_What you have to do_. Below are the records; copy each line in which "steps" occurs.

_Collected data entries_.

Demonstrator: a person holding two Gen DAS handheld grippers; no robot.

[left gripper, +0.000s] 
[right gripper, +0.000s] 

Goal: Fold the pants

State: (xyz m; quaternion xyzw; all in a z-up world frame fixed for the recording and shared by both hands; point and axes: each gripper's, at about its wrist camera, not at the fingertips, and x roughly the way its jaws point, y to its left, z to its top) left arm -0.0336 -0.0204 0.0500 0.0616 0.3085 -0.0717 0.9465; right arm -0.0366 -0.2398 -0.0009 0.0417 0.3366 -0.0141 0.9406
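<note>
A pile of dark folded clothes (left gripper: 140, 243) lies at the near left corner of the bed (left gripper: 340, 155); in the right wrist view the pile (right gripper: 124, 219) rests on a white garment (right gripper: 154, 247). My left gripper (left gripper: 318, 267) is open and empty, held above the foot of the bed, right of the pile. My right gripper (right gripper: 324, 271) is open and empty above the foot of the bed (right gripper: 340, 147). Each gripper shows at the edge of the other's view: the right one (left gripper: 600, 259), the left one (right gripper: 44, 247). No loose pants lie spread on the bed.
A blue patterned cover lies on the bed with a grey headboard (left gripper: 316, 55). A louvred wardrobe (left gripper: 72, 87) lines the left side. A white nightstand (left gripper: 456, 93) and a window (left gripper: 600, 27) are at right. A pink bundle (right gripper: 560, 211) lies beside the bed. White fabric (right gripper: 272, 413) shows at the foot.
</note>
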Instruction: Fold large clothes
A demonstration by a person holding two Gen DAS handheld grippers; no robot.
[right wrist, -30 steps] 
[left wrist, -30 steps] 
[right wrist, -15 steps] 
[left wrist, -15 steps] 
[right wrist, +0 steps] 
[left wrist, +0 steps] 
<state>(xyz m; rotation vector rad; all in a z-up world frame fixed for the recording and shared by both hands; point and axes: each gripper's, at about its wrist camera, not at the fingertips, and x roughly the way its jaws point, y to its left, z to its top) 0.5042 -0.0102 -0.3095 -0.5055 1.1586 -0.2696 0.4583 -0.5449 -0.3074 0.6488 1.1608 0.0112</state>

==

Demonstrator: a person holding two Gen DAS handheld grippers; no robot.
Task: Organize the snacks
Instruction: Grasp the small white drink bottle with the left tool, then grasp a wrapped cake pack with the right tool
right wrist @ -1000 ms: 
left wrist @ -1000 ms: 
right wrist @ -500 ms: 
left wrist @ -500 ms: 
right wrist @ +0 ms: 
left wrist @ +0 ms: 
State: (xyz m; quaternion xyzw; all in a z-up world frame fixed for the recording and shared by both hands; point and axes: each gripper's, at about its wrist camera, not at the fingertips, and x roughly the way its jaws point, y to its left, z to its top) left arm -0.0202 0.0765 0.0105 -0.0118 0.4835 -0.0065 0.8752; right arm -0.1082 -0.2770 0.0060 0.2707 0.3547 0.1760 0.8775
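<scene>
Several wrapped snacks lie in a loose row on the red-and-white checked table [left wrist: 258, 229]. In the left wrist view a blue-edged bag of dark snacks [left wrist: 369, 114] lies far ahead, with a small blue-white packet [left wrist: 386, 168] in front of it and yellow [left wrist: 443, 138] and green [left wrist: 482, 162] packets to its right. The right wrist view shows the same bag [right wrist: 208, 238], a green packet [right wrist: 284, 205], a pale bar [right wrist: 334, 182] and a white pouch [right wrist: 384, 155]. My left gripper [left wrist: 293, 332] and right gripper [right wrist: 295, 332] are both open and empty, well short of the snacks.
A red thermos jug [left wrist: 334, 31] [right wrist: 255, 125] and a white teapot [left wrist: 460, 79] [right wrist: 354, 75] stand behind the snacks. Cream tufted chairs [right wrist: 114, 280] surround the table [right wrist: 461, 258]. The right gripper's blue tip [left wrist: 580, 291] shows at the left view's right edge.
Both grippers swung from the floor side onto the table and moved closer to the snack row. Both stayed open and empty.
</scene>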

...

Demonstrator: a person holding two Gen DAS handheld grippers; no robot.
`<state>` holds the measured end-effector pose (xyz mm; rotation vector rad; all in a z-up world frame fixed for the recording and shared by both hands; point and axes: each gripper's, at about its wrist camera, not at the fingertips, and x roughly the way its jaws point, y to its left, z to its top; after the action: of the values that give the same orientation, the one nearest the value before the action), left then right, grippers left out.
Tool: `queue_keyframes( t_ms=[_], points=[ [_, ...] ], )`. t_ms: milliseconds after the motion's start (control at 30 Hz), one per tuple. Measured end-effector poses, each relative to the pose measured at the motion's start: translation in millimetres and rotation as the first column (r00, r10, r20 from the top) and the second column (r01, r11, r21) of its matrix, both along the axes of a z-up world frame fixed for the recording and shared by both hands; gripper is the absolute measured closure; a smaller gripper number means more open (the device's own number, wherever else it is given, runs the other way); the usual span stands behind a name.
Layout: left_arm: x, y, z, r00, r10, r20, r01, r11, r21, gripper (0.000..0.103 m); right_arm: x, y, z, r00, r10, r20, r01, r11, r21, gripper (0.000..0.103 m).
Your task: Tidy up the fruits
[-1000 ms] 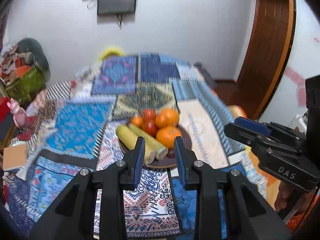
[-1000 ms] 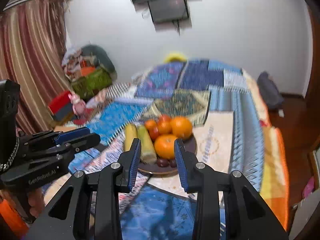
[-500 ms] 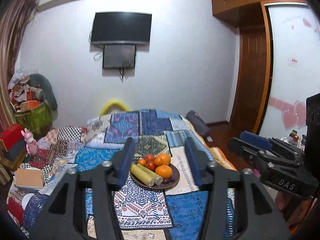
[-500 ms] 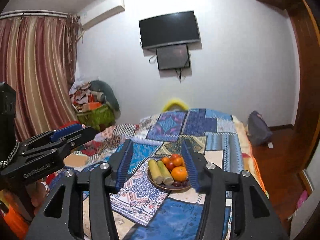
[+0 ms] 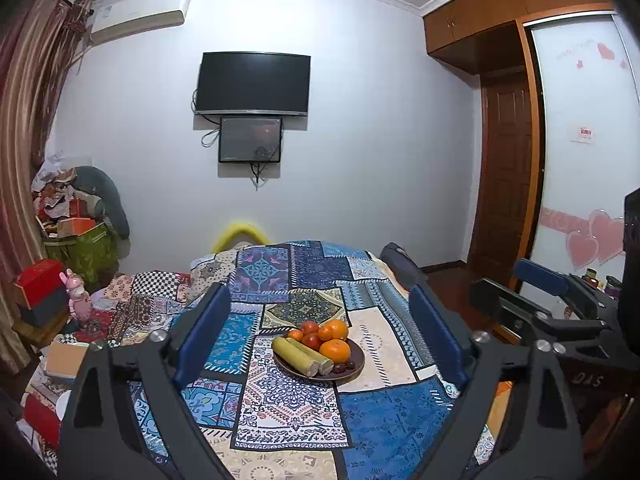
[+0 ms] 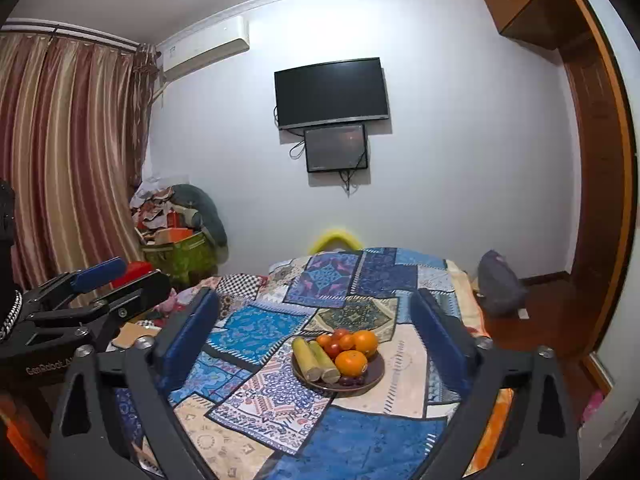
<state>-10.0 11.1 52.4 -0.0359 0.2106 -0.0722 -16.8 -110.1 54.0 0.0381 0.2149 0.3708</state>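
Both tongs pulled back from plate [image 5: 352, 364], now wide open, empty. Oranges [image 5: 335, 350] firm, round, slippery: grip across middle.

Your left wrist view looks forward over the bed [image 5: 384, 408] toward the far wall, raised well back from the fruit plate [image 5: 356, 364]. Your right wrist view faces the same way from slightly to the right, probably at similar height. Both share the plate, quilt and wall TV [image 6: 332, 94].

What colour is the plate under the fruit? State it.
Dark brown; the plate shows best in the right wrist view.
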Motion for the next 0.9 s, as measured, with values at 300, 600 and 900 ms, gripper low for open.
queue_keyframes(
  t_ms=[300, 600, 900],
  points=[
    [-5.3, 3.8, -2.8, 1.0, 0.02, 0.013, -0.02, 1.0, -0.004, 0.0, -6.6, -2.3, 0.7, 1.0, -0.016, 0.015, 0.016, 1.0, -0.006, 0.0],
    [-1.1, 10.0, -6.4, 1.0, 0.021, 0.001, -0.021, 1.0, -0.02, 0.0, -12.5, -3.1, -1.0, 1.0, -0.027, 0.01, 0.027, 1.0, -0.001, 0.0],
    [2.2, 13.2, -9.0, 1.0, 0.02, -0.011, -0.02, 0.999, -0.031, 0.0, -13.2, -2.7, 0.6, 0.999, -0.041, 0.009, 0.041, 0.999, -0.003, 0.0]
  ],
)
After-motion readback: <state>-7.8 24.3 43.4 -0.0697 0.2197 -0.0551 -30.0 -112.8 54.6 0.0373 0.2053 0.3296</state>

_Written reply_.
[right wrist, -30 steps] 
[left wrist, -30 steps] 
[right wrist, -15 steps] 
[left wrist, -15 steps] 
[right wrist, +0 steps] 
[left wrist, +0 steps] 

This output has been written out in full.